В тот вечер, когда заплаканная мама зашла в мою комнату, она сообщила, что это была автомобильная авария. Дождливая ночь, лысые покрышки, поскольку не хватало денег на новые, масло на дороге. Ее слезы намочили волосы у меня на затылке. Потом, когда мы вдоволь наплакались, она достала семейный фотоальбом, заполненный в основном моими фотографиями, но на первой странице была фотокарточка, где она стояла рядом с отцом – высоким мужчиной в пиджаке и плиссированных брюках. Он покровительственно обнимал ее за плечи. Она слегка прислонилась к нему с немного растерянным видом, но оба улыбались в камеру. Это была их свадебная фотография. После смерти матери я вынула ее, заправила в рамку и поставила на книжную полку возле урны с ее прахом.
– Мне очень жаль… – Сара снова обернулась и внимательно посмотрела на меня, словно что-то оценивая. – Должно быть, вашей матери пришлось тяжело, если она так рано овдовела. Что же, давайте побеседуем.
Она отвела меня в свою небольшую гостиную наверху – уютную комнату с диваном, письменным столом и двумя креслами. Без особых излишеств. Когда она опустилась на диван, то сбросила туфли и поджала ноги под себя, как делают молодые девушки.

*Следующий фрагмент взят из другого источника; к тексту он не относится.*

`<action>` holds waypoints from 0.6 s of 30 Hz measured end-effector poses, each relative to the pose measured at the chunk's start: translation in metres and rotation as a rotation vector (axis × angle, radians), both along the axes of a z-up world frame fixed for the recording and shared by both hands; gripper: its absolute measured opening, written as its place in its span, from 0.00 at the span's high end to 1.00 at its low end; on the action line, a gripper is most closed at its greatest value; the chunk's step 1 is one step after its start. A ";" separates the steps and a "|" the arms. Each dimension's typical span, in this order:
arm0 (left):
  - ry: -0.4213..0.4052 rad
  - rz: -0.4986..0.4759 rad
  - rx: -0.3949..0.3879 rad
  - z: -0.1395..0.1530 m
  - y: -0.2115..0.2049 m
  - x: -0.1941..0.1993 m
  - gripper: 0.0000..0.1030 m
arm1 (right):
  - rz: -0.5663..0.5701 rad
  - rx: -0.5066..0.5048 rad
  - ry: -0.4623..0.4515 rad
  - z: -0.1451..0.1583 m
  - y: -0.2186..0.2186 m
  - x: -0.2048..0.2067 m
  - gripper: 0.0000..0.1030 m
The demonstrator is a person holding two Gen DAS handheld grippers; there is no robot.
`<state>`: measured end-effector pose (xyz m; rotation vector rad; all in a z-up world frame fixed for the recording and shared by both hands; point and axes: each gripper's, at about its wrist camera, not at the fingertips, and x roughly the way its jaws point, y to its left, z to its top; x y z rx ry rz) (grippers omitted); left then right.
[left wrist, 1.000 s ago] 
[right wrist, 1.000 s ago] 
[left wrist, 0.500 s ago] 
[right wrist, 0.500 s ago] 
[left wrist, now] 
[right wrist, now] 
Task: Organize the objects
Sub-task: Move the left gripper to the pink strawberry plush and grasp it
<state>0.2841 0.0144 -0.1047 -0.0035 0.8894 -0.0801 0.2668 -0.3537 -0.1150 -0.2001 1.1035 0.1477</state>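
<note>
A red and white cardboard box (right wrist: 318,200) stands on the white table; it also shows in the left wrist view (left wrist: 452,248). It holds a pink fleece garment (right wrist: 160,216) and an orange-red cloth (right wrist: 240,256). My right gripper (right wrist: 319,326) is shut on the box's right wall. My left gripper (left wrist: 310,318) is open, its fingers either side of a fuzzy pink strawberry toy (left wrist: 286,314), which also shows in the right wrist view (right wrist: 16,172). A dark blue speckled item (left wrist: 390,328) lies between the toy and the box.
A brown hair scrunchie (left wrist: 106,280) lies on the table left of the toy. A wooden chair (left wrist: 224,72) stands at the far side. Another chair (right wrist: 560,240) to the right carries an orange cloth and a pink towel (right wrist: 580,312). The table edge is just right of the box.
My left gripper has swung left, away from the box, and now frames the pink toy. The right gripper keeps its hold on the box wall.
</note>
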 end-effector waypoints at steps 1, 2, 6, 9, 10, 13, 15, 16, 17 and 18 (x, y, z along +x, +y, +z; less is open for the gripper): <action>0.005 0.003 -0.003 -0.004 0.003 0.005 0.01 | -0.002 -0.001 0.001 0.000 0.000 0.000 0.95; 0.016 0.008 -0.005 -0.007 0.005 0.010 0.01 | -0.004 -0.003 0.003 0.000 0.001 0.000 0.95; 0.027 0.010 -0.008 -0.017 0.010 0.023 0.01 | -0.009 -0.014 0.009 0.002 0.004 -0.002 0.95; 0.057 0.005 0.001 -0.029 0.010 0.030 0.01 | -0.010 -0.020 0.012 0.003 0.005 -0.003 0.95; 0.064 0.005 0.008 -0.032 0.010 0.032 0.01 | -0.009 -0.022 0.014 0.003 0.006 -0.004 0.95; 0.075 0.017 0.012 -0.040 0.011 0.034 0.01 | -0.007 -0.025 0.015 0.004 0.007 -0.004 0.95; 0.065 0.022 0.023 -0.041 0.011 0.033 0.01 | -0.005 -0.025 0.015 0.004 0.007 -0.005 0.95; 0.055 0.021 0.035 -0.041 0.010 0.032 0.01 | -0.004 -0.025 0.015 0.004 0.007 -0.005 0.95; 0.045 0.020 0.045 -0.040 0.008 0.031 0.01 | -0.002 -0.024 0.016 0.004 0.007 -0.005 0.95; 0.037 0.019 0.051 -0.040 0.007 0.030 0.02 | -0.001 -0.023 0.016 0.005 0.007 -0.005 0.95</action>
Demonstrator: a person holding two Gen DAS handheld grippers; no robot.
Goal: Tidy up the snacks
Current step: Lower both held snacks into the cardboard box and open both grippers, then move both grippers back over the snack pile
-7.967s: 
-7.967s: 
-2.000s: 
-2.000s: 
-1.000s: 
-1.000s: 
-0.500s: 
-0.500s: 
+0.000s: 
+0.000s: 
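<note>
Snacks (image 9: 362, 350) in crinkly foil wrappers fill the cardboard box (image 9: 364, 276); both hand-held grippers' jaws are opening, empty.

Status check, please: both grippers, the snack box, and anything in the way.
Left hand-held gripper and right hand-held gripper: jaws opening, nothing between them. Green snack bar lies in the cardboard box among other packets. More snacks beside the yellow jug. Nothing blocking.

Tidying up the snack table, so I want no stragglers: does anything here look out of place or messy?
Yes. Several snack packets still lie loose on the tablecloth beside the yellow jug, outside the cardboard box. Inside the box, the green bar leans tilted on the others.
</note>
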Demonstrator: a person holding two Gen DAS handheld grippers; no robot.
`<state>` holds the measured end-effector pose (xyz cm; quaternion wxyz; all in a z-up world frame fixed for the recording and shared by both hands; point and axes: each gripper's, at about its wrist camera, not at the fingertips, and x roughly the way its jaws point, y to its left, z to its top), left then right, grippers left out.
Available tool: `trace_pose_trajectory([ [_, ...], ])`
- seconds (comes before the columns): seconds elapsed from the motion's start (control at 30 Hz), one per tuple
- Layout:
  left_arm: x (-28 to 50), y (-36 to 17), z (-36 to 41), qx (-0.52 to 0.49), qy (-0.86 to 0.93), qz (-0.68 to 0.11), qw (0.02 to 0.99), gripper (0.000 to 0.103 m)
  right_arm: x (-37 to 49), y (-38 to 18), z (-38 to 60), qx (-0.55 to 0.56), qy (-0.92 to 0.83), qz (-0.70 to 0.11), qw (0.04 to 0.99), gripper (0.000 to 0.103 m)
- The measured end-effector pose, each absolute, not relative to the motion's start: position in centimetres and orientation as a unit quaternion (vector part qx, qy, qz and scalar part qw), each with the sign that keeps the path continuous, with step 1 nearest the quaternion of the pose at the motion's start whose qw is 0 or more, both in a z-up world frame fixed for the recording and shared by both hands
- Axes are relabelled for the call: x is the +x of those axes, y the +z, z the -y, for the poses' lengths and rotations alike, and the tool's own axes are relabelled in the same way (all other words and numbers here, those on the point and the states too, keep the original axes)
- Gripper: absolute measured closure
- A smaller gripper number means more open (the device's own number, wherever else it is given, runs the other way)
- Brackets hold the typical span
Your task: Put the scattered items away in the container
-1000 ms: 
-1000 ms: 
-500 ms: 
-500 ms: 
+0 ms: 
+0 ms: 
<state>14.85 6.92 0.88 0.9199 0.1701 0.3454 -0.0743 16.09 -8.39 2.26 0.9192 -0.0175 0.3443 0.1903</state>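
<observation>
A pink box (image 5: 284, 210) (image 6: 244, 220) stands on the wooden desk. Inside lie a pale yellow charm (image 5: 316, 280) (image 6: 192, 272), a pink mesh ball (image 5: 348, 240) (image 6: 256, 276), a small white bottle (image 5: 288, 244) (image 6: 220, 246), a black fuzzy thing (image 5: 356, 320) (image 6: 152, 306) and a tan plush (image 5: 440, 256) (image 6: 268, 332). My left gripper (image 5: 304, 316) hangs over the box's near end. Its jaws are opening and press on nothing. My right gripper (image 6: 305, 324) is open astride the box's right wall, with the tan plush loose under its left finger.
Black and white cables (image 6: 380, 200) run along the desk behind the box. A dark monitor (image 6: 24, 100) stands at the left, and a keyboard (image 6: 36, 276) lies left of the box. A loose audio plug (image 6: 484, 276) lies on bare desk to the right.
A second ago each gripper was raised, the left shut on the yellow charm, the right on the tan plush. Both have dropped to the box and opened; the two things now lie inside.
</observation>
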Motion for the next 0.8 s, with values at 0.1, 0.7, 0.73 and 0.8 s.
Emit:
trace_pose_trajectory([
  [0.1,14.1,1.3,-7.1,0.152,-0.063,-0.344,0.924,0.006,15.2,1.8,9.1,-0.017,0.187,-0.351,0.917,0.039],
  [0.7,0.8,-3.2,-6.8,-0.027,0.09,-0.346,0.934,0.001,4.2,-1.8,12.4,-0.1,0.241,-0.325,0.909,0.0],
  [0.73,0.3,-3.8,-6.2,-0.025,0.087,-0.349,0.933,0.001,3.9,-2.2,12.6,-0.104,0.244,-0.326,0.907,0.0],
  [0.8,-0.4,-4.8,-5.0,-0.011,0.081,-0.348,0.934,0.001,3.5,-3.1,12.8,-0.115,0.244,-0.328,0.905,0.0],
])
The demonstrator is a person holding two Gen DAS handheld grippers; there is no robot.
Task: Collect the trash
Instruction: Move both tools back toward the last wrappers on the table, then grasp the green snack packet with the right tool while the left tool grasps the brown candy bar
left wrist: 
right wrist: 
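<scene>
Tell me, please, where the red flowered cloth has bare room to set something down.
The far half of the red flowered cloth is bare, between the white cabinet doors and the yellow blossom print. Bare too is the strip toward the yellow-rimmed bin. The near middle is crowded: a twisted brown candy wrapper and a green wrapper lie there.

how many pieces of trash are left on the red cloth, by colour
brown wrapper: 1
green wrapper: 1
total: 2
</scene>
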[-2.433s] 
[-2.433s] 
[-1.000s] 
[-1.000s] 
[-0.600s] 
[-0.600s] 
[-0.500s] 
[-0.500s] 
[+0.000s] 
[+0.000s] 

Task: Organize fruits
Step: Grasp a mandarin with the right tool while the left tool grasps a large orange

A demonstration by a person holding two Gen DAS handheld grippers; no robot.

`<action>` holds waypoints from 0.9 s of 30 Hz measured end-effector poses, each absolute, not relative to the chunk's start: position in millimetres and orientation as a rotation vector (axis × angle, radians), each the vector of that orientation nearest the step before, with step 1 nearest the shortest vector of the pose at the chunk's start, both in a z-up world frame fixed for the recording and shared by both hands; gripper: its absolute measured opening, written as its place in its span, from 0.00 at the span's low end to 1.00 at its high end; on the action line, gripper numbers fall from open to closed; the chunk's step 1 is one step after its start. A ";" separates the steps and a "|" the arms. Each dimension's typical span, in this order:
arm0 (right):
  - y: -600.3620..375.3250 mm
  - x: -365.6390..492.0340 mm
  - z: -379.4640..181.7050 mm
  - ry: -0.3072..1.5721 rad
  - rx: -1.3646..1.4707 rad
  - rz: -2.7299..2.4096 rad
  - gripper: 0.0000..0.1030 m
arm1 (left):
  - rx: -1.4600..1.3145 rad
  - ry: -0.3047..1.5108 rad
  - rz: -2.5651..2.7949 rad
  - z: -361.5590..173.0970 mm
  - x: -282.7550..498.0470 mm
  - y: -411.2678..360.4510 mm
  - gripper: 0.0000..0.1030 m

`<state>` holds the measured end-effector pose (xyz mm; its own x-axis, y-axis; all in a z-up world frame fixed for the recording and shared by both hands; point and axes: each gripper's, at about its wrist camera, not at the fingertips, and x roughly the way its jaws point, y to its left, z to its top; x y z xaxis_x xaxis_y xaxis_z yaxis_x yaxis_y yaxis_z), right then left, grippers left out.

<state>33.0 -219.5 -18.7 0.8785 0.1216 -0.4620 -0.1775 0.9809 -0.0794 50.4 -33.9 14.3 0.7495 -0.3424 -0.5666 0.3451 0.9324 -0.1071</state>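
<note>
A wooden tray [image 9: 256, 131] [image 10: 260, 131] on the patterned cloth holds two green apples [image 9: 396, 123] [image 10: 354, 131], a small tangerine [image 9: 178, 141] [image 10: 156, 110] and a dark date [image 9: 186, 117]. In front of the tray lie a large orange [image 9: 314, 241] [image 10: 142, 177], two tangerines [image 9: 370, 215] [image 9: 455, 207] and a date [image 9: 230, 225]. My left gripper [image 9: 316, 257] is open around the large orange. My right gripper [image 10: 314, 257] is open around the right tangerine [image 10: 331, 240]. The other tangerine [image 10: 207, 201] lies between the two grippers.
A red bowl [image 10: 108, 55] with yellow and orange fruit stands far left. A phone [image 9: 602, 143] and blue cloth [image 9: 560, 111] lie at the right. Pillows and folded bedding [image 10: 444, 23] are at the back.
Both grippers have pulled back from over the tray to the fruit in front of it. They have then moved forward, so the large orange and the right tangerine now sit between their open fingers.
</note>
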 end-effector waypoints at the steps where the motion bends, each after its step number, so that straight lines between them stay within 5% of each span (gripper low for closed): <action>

В юности Сара была необыкновенной красавицей, судя по нескольким фотографиям, которые я смогла найти в газетных и журнальных архивах. Пышущая здоровьем, со средиземноморским загаром, улыбавшаяся в камеру, которую мог держать сам Пикассо. Сара и Джеральд – золотая парочка «джазовой эпохи»[24].
– Итак, вы собирались поговорить о Пабло Пикассо, – сказала она. – О чем вам хотелось бы узнать? Можете сесть тут, – она указала на кресло напротив дивана.
Я села, разгладила юбку и положила на колени желтый блокнот для записок. В комнату заглянула горничная.
– Чаю? – предложила Сара. – Или чего-нибудь покрепче?
Горничная исчезла и через минуту вернулась с серебряным чайным прибором и бутылкой коньяка «Реми Мартен».
На столе у Сары лежала раскрытая книга в мягкой обложке.